Deciding which Poirot you like best is akin to deciding what pair of shoes to buy, what kind of ice cream to eat, and what kind of fish to order at Ammos Estiatorio.  There are beaucoup de fabulous choices.  However, Cat Among the Pigeons is extraordinary in its writing level and twists and turns, making it one of the most superior Agatha Christie Poirot mysteries we have ever read.  It really is the bee's knees!

It is divine timing that this book arrives at the most wonderful time of the year: the Stanley Cup Playoffs!

We love the sports background, and as avid readers know, Peachy first wrote professionally in this realm before she even graduated from Boston College, a powerhouse of intelligence and athletics combined and we believe there is not a better combination of the two anywhere.  Aptly named, Cat Among the Pigeons tells us before we even crack it open that something is rotten in the State of Denmark and that there is a fox in the henhouse...and of course we know a thing or two about going to a school for girls.

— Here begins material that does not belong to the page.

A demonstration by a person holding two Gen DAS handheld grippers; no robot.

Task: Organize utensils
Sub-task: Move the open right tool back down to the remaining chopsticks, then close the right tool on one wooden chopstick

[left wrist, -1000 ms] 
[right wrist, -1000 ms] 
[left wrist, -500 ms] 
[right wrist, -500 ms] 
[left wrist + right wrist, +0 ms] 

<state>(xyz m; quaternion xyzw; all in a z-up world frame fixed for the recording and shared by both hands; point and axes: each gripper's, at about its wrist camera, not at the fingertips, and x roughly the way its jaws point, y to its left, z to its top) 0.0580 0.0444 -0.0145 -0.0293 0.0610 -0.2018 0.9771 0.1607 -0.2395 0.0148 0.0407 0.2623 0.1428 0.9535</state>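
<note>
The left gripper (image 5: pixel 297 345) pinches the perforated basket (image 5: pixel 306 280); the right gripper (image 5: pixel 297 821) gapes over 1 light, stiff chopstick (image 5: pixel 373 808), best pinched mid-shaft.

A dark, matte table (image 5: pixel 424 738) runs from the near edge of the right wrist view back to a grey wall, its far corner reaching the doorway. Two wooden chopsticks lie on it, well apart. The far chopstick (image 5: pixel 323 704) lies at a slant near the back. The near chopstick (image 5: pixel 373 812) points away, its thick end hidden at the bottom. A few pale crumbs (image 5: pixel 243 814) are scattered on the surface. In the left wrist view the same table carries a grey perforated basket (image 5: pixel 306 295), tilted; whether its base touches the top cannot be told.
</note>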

As usual, there is the perfect sprinkling of French exclamations by our favorite, Hercule Poirot and bien sur mes amis French is the second language of Whom You Know (go eat some Escargot at La Sirene.)  There is even a French teacher here: Mademoiselle Blanche, but of course she cannot compare to Mademoiselle Marie-Claire Charton.   And at the center of this mystery are jewels!  (Have you read Rock Your Body?)

We love Bob Rawlinson at the start and his attitude to be admired:
"The thing people don't seem to want anywhere, nowadays, is anyone who's got a bit of common sense...I often think that's what the world really needs-just a bit of common sense." (p. 4)

There's more than one murder, but we won't give it away.  An international mystery, Cat Among the Pigeons possesses a tightly woven plot and it will keep you up late at night until you finish it!  New teachers, old teachers, staff at the school...whom can you trust?  Time will tell.  

Pay attention to secret places where stuff can be stashed!  And Hercule Poirot does not enter stage right until p. 179 so that tells you how strong the other characters are in this great work.  A landlady from Mrs. McGinty's Dead also plays a part in this tale.


And the more things change, the more they stay the same perhaps.  This was written in 1959.   Inspector Kelsey says on page 110: "You think such things could not happen?  I say they can.  They are very very wicked, the Communists!  Everybody knows that."  

We are so sad we only have five more Poirots...but as you know, Agatha had other tricks up her sleeve too and we will be telling you more no doubt!

Cat Among the Pigeons Earns Whom You Know's Highest Recommendation.

Previously on Whom You Know, we have raved about Agatha:

The Mysterious Affair at Styles

Murder on the Links

Poirot Investigates

The Murder of Roger Ackroyd

The Big Four

The Mystery of the Blue Train

Peril at End House

Lord Edgware Dies

Murder on the Orient Express

Three Act Tragedy

and we took a break from only him and did him with others in Midwinter Murder

and returned to only him with Death in the Clouds

The ABC Murders

Murder in Mesopotamia

Cards on the Table


Murder in the Mews

Dumb Witness

Death on the Nile

Appointment with Death

Hercule Poirot's Christmas

Sad Cypress

One Two Buckle My Shoe

Evil Under the Sun

Five Little Pigs

The Hollow

The Labors of Hercules

Taken at the Flood

The Under Dog and Other Stories

Mrs. McGinty's Dead

After the Funeral

Hickory Dickory Dock

Dead Man's Folly







About the Author
Agatha Christie is the most widely published author of all time and in any language, outsold only in the Bible and Shakespeare. Her books have sold more than a billion copies in English and another billion in a hundred foreign languages. She is the author of eighty crime novels and short-story collections, around thirty plays, two memoirs, and six novels written under the name Mary Westmacott.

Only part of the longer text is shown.